Each Docker installation may have different storage drivers depending on the host's OS. For example, check the storage driver used by a Docker daemon using docker info. Here's an example of the output:

Server Version: 18.06.1-ce
Storage Driver: overlay2
 Backing Filesystem: extfs
 Supports d_type: true
 Native Overlay Diff: true

From the output above, the storage driver is set to overlay2. Refer to this doc to see supported storage drivers.

By default, each container is set to have 10GB of disk size. For OpenDJ containers, this may not be large enough. There are two ways to increase the container disk size:

  1. Set the option globally in /etc/docker/daemon.json (this will be applied to all containers).

    {
        "storage-driver": "devicemapper",
        "storage-opts": [
            "dm.basesize=20G"
        ]
    }
    

    Make sure the Docker daemon service is restarted.

  2. Set the option locally when running the container.

    docker run --storage-opts dm.basesize=20G gluufederation/opendj:3.1.6_02
    

Please note that the ability to change the disk size for container depends on storage driver.

Log Rotation for Docker Container#

By default, the log driver is set to json-file, which means that a container's log file is written to the disk under the /var/lib/docker/containers directory.

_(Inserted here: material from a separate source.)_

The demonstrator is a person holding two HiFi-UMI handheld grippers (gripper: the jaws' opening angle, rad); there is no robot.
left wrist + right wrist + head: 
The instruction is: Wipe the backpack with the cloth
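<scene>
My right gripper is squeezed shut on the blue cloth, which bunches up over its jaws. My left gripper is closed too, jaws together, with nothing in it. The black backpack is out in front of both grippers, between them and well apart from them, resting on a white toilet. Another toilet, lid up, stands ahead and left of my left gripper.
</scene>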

As a result, when using the default log driver json-file, the log file will grow and eventually fill the disk. To mitigate this issue, the administrator can change the log driver or customize the log-opts to rotate the container log by creating /etc/docker/daemon.json, if it does not already exist. See the example below:

{
    "log-driver": "json-file",
    "log-opts": {
        "max-size": "10m",
        "max-file": "3"
    }
}

The administrator can change how many log files are created per container (max-file option) and how big each file is (max-size option).

Note

Any modification in /etc/docker/daemon.json requires a service restart, such as systemctl restart docker.